Task:
Having read the entries, repeat all of them exactly.

Stored records:
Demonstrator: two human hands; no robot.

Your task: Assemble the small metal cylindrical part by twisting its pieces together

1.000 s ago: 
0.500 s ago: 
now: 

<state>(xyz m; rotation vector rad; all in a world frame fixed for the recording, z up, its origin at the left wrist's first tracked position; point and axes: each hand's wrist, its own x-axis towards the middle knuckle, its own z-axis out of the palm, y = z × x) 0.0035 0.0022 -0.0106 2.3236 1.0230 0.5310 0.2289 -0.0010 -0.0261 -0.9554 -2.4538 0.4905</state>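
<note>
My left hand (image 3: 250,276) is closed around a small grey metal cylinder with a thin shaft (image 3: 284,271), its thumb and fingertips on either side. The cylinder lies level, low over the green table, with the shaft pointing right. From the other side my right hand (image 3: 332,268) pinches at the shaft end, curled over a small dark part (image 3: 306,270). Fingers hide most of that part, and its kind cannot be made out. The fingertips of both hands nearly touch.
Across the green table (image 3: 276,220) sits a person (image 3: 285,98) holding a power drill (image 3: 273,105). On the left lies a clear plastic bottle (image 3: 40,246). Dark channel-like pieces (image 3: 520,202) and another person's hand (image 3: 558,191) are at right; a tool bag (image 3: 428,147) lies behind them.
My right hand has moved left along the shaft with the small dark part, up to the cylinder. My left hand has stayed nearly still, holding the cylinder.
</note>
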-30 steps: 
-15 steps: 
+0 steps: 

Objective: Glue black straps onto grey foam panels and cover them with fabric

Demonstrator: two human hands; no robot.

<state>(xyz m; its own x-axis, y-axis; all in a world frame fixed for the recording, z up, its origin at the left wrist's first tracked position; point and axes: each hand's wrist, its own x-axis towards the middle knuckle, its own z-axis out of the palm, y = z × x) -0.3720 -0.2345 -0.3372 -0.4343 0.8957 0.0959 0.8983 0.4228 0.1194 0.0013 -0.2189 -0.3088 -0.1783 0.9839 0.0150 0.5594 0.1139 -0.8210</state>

Output below:
Demonstrator: two human hands; no robot.

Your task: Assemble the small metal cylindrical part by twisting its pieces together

1.000 s ago: 
0.500 s ago: 
now: 

<state>(xyz m; rotation vector rad; all in a world frame fixed for the recording, z up, its origin at the left wrist's first tracked position; point and axes: each hand's wrist, its own x-axis towards the middle knuckle, its own z-axis out of the palm, y = z × x) 0.0035 0.0022 -0.0106 2.3236 1.0230 0.5310 0.2289 -0.0010 -0.0261 -0.9554 -2.4538 0.4905</state>
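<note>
My left hand (image 3: 250,276) is closed around a small grey metal cylinder with a thin shaft (image 3: 284,271), its thumb and fingertips on either side. The cylinder lies level, low over the green table, with the shaft pointing right. From the other side my right hand (image 3: 332,268) pinches at the shaft end, curled over a small dark part (image 3: 306,270). Fingers hide most of that part, and its kind cannot be made out. The fingertips of both hands nearly touch.
Across the green table (image 3: 276,220) sits a person (image 3: 285,98) holding a power drill (image 3: 273,105). On the left lies a clear plastic bottle (image 3: 40,246). Dark channel-like pieces (image 3: 520,202) and another person's hand (image 3: 558,191) are at right; a tool bag (image 3: 428,147) lies behind them.
My right hand has moved left along the shaft with the small dark part, up to the cylinder. My left hand has stayed nearly still, holding the cylinder.
</note>
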-30 steps: 
-15 steps: 
+0 steps: 

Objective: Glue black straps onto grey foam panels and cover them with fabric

Demonstrator: two human hands; no robot.

<state>(xyz m; its own x-axis, y-axis; all in a world frame fixed for the recording, z up, its origin at the left wrist's first tracked position; point and axes: each hand's wrist, its own x-axis towards the middle knuckle, its own z-axis out of the palm, y = z × x) -0.3720 -0.2345 -0.3372 -0.4343 0.8957 0.0959 0.8983 0.4228 0.1194 0.0013 -0.2189 -0.3088 -0.1783 0.9839 0.0150 0.5594 0.1139 -0.8210</state>

This finishes the response to the exercise.